EXERCISE OBJECTIVE —
All that should come back is the lines of the data below from the one containing "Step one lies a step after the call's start" to the one containing "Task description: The", inclusive, exactly as they stand.

DATA PROVIDED —

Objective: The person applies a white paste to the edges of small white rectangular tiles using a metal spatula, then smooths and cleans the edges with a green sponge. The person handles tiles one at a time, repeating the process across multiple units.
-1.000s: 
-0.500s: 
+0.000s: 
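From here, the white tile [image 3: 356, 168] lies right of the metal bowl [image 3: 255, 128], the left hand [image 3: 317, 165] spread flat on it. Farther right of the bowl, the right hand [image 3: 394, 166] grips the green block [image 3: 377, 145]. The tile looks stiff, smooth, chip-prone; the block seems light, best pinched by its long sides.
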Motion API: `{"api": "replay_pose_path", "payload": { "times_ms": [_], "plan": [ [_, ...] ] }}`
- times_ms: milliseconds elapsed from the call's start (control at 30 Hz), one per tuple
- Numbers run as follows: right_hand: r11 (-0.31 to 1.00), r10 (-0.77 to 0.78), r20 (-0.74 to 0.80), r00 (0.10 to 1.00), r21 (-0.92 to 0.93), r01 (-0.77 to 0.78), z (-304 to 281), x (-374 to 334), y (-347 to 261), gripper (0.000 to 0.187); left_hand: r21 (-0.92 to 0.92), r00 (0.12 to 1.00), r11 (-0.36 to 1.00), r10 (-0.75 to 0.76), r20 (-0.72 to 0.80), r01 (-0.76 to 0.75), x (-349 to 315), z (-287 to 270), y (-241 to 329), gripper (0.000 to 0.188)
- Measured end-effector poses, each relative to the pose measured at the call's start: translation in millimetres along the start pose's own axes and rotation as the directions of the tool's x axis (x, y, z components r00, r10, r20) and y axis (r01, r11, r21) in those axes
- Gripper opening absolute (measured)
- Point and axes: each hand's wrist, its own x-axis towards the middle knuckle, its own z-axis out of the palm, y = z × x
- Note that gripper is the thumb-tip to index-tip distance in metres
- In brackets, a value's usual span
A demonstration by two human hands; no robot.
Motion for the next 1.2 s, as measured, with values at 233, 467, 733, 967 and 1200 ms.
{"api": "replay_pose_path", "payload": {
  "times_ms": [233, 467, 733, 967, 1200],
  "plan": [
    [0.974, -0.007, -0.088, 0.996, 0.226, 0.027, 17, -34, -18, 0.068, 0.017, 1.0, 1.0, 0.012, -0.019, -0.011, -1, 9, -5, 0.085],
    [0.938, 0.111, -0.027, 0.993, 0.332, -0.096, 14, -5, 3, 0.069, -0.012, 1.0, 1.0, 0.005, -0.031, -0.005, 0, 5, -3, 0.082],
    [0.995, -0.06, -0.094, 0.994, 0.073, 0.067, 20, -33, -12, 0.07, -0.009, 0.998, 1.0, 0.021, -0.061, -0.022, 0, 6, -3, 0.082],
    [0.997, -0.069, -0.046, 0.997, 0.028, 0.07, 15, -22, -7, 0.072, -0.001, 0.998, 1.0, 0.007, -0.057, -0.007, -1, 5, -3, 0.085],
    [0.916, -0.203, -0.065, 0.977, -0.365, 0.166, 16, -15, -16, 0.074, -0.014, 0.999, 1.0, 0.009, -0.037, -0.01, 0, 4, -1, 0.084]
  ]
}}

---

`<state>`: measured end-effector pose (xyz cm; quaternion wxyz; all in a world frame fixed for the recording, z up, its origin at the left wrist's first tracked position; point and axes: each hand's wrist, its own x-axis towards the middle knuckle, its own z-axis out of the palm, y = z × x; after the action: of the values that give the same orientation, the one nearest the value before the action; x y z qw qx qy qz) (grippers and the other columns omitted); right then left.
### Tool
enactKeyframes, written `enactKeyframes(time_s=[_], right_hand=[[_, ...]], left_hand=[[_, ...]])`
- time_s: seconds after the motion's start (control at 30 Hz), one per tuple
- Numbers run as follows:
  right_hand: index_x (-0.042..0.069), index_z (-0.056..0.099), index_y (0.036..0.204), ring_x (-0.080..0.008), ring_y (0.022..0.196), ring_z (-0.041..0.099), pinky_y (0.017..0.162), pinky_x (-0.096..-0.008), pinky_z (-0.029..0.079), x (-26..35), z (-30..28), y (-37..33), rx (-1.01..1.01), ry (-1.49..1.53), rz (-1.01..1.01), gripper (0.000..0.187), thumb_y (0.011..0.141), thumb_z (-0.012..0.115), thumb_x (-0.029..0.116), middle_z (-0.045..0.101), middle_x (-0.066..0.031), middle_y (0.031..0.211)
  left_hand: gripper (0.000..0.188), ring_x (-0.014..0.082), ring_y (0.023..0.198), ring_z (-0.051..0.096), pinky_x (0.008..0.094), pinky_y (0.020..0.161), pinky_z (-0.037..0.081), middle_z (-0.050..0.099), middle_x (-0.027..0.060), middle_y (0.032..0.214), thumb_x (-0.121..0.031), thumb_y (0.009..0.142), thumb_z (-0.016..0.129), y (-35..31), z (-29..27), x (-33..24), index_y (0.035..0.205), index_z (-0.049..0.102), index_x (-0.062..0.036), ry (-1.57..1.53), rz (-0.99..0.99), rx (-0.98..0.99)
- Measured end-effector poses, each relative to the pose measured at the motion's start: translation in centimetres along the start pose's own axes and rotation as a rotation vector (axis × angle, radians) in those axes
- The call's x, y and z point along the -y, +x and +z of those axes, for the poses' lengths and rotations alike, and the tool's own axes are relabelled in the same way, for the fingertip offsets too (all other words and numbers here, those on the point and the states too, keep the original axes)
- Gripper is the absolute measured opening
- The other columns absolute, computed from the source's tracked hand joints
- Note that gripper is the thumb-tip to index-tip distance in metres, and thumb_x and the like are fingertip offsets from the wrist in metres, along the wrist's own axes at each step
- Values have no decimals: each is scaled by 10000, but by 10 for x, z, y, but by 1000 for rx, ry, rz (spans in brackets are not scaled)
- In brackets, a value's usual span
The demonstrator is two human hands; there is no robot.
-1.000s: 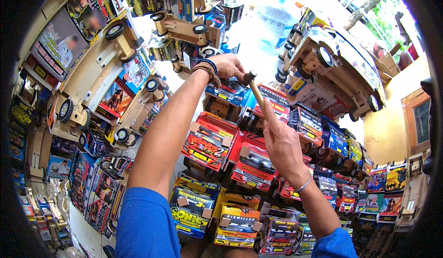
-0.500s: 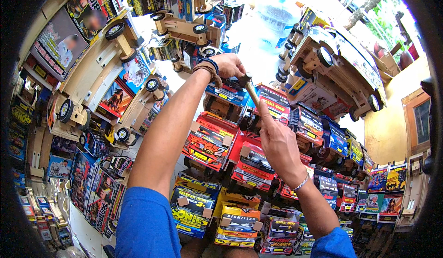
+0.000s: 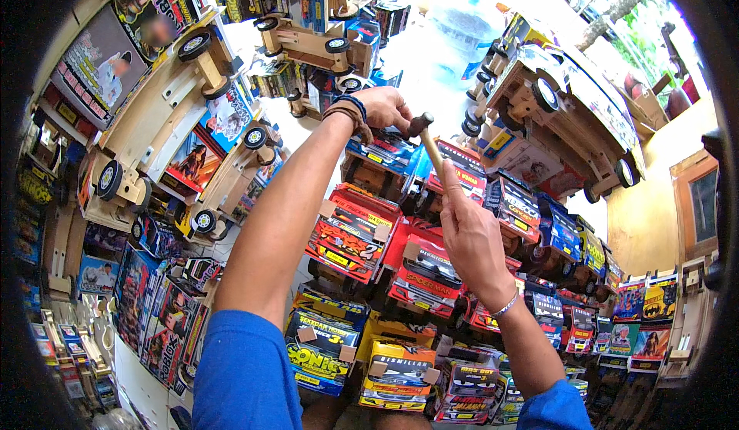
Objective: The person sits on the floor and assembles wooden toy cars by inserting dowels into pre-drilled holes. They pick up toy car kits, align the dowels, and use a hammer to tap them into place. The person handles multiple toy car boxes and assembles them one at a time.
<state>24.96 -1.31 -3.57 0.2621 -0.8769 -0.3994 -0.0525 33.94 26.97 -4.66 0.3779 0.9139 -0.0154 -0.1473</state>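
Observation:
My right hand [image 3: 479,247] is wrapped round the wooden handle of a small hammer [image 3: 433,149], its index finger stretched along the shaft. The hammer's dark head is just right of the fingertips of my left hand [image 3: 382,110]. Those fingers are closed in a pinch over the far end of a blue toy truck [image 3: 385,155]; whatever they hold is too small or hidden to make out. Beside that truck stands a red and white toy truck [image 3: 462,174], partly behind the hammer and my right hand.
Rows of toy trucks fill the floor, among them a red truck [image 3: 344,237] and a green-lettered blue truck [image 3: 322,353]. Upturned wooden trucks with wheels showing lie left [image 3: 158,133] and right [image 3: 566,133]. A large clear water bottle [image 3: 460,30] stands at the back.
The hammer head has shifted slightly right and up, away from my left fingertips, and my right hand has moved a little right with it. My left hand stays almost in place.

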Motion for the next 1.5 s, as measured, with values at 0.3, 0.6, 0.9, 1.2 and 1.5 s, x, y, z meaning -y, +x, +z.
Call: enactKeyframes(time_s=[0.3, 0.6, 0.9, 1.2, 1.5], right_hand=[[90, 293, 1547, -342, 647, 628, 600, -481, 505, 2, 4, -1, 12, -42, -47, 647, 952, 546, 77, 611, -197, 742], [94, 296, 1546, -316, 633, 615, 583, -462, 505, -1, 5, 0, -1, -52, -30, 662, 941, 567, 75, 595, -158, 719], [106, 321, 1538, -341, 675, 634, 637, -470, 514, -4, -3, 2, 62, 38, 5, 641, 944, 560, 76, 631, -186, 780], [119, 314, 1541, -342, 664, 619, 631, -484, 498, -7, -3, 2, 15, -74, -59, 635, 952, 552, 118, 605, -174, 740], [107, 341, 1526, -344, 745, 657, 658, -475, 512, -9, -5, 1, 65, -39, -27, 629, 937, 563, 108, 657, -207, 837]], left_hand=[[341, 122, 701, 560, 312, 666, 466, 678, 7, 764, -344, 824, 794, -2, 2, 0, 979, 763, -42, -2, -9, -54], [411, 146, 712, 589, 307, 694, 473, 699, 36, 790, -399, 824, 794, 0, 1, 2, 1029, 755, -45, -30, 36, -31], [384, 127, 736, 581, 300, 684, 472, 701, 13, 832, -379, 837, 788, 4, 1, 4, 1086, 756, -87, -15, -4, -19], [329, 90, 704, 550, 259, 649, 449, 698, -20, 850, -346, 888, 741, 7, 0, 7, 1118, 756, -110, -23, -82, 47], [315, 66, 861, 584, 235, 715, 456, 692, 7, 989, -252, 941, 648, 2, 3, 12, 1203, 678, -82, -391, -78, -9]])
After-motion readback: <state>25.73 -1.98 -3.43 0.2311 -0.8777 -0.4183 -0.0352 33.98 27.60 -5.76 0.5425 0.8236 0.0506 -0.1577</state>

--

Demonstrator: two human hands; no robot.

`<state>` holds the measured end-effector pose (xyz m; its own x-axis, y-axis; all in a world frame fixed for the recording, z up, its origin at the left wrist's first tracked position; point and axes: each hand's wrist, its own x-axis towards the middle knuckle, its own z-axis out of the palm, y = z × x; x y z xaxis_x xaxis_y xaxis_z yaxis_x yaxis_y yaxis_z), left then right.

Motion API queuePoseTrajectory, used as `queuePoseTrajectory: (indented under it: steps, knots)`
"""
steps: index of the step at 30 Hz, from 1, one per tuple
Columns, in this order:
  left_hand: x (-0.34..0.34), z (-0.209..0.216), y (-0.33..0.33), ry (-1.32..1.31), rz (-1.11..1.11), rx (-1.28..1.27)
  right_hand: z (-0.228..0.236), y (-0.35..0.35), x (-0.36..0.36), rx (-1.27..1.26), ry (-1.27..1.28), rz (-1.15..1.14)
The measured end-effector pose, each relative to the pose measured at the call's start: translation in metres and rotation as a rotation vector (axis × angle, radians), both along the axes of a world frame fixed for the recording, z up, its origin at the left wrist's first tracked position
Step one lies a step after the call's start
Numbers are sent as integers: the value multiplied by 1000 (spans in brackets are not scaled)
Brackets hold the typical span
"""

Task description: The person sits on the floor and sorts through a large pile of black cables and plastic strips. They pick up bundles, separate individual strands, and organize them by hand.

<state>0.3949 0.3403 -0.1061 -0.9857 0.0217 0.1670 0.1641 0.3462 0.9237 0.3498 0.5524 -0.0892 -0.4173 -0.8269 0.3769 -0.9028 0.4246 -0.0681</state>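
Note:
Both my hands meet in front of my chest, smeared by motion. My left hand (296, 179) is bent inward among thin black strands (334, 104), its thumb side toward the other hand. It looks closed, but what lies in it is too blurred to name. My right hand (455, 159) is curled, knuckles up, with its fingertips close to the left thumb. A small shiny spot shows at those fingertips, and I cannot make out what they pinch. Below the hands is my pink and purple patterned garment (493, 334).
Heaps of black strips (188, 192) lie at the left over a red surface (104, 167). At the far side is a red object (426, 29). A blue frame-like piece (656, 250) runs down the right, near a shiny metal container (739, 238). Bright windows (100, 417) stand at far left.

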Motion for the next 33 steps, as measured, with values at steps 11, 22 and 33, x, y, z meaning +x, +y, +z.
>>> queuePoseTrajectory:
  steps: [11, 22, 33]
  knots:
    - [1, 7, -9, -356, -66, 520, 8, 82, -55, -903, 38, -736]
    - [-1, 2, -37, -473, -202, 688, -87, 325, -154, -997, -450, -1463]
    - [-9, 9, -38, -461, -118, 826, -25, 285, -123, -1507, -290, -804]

TASK SOLUTION —
Step one lies a step after the call's start
Numbers are sent as integers: the value multiplied by 1000 (spans in brackets are not scaled)
Brackets hold the typical span
"""

Task description: The person sits on the floor and sorts through a large pile of black cables and plastic strips. They pick up bundles, separate individual strands, and organize them by hand.

This completes the requested output.